TASK GOAL: Every entry below should be transcribed exactly; pictures stay out of the copy.

Extracted records:
----------
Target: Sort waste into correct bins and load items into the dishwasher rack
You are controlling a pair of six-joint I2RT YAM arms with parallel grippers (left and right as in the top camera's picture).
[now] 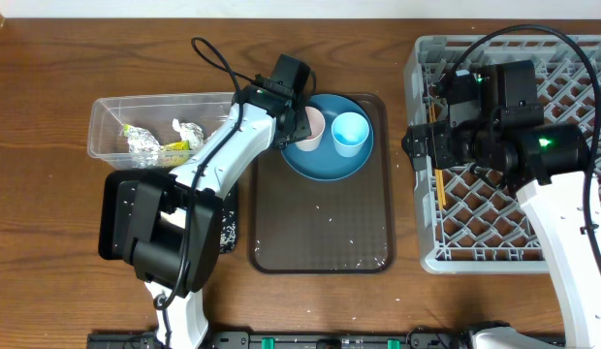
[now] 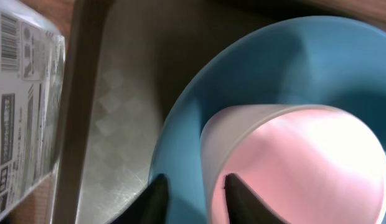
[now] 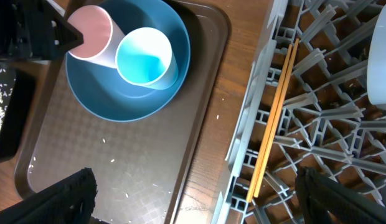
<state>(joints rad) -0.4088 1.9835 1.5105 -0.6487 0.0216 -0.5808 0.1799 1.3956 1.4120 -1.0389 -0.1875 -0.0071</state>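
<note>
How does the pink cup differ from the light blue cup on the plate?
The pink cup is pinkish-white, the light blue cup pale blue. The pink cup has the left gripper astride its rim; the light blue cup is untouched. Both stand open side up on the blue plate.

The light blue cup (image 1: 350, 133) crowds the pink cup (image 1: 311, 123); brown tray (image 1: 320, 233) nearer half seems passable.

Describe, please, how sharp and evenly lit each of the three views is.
Overhead: sharp, evenly lit. Left wrist: close and soft, the pink cup glaringly overexposed. Right wrist: chopsticks crisp, the fingers dark and blurred at the lower corners.
</note>
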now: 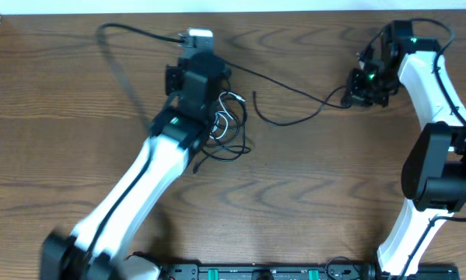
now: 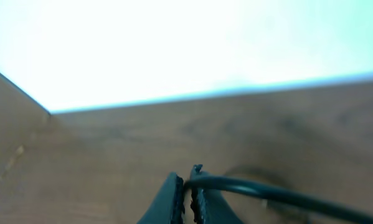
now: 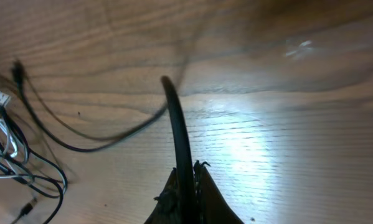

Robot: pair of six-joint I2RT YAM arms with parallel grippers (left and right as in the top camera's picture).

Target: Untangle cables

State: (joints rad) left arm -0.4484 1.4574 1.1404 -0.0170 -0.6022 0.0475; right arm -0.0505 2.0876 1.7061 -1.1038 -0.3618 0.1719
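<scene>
Both are clenched on the black cable [image 1: 287, 86]: the left gripper [image 2: 187, 193] up at eleven o'clock, the right gripper [image 3: 186, 186] at two. The tangle [image 1: 229, 128] sits mid-table. I'd worry that pulling apart cinches that knot tighter, or drags it.

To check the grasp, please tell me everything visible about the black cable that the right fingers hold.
The black cable is thin, round and flexible, rubber-like. The right fingers are shut on it. From them it runs out in a slight curve over the wooden table toward the left arm. The left fingers are also shut on a black cable, probably the same one.
</scene>
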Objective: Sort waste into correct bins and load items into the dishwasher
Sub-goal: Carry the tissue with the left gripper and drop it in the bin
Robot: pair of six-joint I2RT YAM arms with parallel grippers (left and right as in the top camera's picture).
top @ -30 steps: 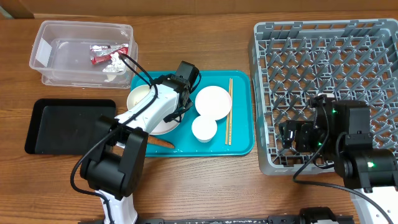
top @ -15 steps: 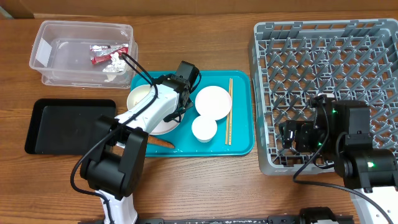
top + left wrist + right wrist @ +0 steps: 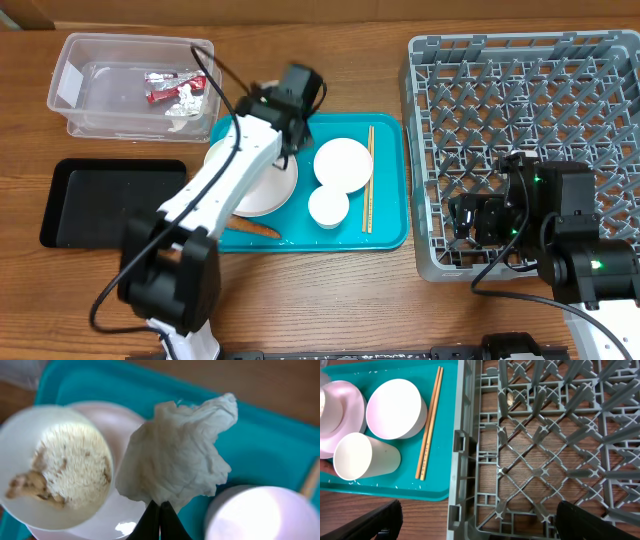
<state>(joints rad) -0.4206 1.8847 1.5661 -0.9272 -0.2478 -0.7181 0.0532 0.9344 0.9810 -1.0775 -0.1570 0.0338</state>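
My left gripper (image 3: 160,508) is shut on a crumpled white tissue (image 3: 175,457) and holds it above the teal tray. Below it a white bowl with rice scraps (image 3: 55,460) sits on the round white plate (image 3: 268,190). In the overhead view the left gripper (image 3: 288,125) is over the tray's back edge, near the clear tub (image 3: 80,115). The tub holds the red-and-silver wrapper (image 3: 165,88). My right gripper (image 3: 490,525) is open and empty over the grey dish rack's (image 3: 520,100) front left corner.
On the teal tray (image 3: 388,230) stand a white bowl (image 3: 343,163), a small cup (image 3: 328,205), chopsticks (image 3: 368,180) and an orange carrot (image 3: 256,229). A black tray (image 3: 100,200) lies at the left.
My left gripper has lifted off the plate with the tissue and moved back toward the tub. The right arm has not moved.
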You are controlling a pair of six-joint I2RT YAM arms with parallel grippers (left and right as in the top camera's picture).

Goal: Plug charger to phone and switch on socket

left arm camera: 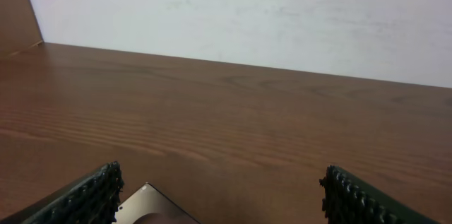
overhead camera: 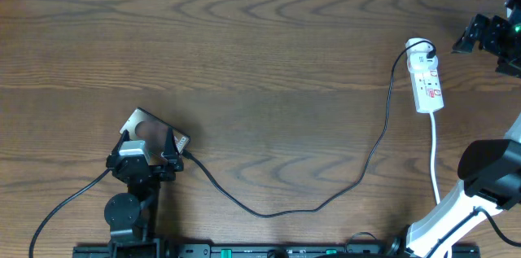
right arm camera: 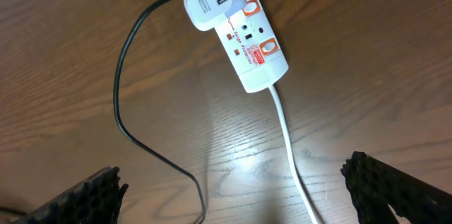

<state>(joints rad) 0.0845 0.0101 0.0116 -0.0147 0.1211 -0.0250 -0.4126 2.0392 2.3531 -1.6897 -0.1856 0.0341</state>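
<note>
My left pincer (left arm camera: 220, 185) hangs spread over the phone (overhead camera: 140, 121), near left on the surface (overhead camera: 260, 63). I can't tell if the charger (overhead camera: 269, 212) tip is seated, so a brush could unseat it. Far right, my right pincer (right arm camera: 233, 171), also spread, could shove the socket (right arm camera: 247, 40) and tug the charger.

White socket (right arm camera: 251, 51) with red marks, black charger (right arm camera: 116, 100), brown wood-grain table (overhead camera: 244, 46)
</note>
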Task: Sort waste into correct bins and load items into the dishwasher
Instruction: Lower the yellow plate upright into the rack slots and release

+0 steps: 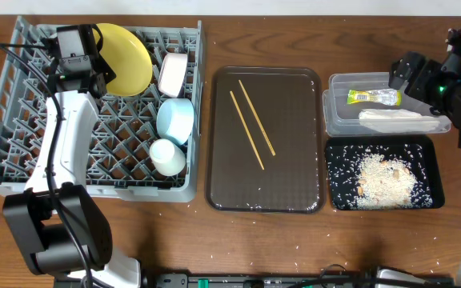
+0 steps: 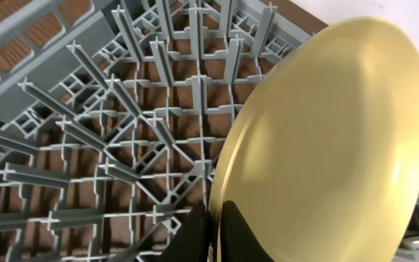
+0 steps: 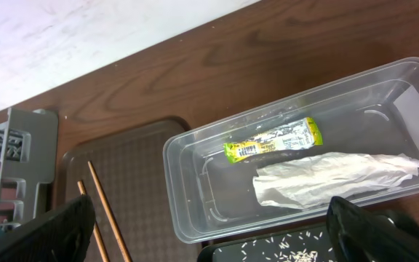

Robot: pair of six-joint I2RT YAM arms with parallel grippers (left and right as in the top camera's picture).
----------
EXERCISE RESULT:
Target: Sort waste into correct bins and load items into the dishwasher rack
You are controlling a pair of six-joint I2RT YAM arms with parallel grippers (left and right as in the top camera's picture).
[now] 
[now] 
[now] 
<state>(joints rad) -0.4088 1.9835 1.5105 -0.6487 0.0216 -0.5808 0.1799 1.3956 1.4120 -1.0389 -0.1875 -0.0071</state>
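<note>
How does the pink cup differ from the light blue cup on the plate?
The pink cup is pinkish-white, the light blue cup pale blue. The pink cup has the left gripper astride its rim; the light blue cup is untouched. Both stand open side up on the blue plate.

The light blue cup (image 1: 350, 133) crowds the pink cup (image 1: 311, 123); brown tray (image 1: 320, 233) nearer half seems passable.

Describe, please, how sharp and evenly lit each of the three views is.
Overhead: sharp, evenly lit. Left wrist: close and soft, the pink cup glaringly overexposed. Right wrist: chopsticks crisp, the fingers dark and blurred at the lower corners.
</note>
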now: 
now: 
now: 

Robot: pair of six-joint I2RT YAM arms with parallel grippers (left and right as in the top camera's picture).

Target: Untangle cables

State: (joints rad) left arm -0.4484 1.4574 1.1404 -0.0170 -0.6022 0.0475; right arm -0.0505 2.0876 1.7061 -1.1038 -0.3618 0.1719
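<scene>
Both are clenched on the black cable [image 1: 287, 86]: the left gripper [image 2: 187, 193] up at eleven o'clock, the right gripper [image 3: 186, 186] at two. The tangle [image 1: 229, 128] sits mid-table. I'd worry that pulling apart cinches that knot tighter, or drags it.

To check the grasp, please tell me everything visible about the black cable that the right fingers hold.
The black cable is thin, round and flexible, rubber-like. The right fingers are shut on it. From them it runs out in a slight curve over the wooden table toward the left arm. The left fingers are also shut on a black cable, probably the same one.
</scene>
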Objective: Sort waste into correct bins and load items into the dishwasher
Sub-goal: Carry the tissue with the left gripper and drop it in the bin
Robot: pair of six-joint I2RT YAM arms with parallel grippers (left and right as in the top camera's picture).
top @ -30 steps: 
top @ -15 steps: 
top + left wrist + right wrist @ +0 steps: 
<state>(joints rad) -0.4206 1.8847 1.5661 -0.9272 -0.2478 -0.7181 0.0532 0.9344 0.9810 -1.0775 -0.1570 0.0338</state>
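My left gripper (image 3: 160,508) is shut on a crumpled white tissue (image 3: 175,457) and holds it above the teal tray. Below it a white bowl with rice scraps (image 3: 55,460) sits on the round white plate (image 3: 268,190). In the overhead view the left gripper (image 3: 288,125) is over the tray's back edge, near the clear tub (image 3: 80,115). The tub holds the red-and-silver wrapper (image 3: 165,88). My right gripper (image 3: 490,525) is open and empty over the grey dish rack's (image 3: 520,100) front left corner.
On the teal tray (image 3: 388,230) stand a white bowl (image 3: 343,163), a small cup (image 3: 328,205), chopsticks (image 3: 368,180) and an orange carrot (image 3: 256,229). A black tray (image 3: 100,200) lies at the left.
My left gripper has lifted off the plate with the tissue and moved back toward the tub. The right arm has not moved.
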You are controlling a pair of six-joint I2RT YAM arms with parallel grippers (left and right as in the top camera's picture).

Goal: Plug charger to phone and switch on socket

left arm camera: 
overhead camera: 
right arm camera: 

<state>(joints rad) 0.0845 0.0101 0.0116 -0.0147 0.1211 -0.0250 -0.4126 2.0392 2.3531 -1.6897 -0.1856 0.0341</state>
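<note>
My left pincer (left arm camera: 220, 185) hangs spread over the phone (overhead camera: 140, 121), near left on the surface (overhead camera: 260, 63). I can't tell if the charger (overhead camera: 269, 212) tip is seated, so a brush could unseat it. Far right, my right pincer (right arm camera: 233, 171), also spread, could shove the socket (right arm camera: 247, 40) and tug the charger.

White socket (right arm camera: 251, 51) with red marks, black charger (right arm camera: 116, 100), brown wood-grain table (overhead camera: 244, 46)
</note>
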Task: Sort waste into correct bins and load items into the dishwasher
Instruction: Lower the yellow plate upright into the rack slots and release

+0 steps: 
+0 steps: 
+0 steps: 

Robot: pair of six-joint I2RT YAM arms with parallel grippers (left and right as in the top camera's picture).

There is nothing else to this exercise.